▸ TASK PROMPT
Among the lines of data below, reproduce only those from the one with "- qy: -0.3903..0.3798" through the one with "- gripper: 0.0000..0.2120", exactly as they stand, both ends included.

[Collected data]
+---+

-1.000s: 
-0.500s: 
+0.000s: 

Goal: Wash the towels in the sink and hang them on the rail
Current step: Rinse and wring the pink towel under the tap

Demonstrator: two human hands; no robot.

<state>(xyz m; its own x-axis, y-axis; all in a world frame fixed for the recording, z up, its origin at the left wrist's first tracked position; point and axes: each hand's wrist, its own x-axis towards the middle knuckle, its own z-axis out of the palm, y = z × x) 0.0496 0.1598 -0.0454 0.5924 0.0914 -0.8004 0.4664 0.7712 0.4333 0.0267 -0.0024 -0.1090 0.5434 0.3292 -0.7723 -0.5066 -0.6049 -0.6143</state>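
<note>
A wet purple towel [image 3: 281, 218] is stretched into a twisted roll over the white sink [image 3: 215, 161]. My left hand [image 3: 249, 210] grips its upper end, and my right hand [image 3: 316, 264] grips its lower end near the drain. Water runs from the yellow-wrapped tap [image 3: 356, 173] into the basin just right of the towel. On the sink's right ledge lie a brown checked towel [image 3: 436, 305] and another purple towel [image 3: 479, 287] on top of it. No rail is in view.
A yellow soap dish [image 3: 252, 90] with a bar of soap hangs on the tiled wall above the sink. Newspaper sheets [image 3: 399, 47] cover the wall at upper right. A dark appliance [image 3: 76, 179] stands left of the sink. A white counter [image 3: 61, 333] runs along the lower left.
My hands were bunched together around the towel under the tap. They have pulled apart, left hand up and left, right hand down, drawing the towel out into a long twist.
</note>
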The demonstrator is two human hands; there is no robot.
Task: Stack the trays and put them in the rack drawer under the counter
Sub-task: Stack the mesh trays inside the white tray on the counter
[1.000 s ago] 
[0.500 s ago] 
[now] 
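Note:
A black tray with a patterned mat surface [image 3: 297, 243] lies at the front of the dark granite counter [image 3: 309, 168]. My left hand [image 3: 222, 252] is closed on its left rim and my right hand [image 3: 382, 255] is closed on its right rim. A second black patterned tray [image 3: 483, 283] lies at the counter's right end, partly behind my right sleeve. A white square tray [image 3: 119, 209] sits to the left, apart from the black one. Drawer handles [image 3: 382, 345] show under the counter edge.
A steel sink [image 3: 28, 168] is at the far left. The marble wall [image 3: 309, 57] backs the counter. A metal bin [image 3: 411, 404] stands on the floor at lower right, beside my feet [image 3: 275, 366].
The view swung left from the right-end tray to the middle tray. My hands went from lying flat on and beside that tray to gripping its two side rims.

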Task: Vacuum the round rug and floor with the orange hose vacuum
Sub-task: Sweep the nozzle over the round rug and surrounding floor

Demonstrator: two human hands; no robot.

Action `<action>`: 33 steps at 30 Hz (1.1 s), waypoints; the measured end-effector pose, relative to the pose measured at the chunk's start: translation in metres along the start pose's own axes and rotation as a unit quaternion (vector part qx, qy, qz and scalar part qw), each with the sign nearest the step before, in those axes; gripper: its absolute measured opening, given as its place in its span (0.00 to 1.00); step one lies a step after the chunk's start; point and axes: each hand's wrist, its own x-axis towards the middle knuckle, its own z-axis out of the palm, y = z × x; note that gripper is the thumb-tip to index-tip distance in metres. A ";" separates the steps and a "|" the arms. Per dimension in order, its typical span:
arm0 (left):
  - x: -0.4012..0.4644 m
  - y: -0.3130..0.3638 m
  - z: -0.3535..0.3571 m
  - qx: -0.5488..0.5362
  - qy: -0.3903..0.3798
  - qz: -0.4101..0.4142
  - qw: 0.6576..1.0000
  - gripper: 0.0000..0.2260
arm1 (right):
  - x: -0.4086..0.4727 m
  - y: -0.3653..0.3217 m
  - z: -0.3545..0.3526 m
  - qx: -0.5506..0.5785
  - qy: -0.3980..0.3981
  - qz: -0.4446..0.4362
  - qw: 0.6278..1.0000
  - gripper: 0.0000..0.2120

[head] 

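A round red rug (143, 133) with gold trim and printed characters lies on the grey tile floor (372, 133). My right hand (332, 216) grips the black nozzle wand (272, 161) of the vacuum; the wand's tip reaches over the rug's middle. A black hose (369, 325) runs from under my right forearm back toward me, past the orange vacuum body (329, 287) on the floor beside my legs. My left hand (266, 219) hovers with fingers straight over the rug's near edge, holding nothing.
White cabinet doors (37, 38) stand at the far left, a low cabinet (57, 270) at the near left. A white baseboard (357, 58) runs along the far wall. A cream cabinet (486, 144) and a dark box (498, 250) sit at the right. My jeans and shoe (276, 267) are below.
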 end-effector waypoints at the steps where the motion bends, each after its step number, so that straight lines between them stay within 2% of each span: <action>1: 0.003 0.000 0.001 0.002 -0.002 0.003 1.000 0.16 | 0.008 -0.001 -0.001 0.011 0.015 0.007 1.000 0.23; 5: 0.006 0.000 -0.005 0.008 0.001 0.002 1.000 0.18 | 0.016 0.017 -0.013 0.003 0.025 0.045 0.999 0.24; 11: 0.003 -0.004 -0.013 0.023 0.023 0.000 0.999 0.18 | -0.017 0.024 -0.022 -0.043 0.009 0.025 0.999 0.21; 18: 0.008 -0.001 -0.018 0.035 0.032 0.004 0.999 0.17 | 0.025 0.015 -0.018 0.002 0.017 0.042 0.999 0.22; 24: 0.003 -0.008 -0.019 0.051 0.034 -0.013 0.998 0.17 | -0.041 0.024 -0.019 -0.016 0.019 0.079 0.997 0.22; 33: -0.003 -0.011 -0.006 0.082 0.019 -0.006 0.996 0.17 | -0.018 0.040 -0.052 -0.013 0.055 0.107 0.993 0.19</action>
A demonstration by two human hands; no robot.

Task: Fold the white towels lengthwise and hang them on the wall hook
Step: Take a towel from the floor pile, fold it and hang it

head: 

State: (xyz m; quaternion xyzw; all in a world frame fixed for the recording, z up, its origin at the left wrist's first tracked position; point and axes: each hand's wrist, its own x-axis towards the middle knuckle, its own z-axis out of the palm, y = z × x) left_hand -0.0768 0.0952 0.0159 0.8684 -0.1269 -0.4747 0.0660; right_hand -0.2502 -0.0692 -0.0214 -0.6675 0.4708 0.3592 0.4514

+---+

▸ YOUR SOLUTION
  - qy: -0.3903..0.3798
  - qz: -0.4101..0.4142
  - qw: 0.6576..1.0000
  - gripper: 0.0000..0.2260
arm1 (right):
  - x: -0.4086..0.4727 m
  - y: -0.3653..0.3217 m
  - z: -0.3545..0.3526 m
  - qx: -0.5506..0.5785
  - qy: -0.3980..0.3981
  - qz: -0.4446..0.4362
  - qw: 0.6278..1.0000
  - gripper: 0.0000..0.2120

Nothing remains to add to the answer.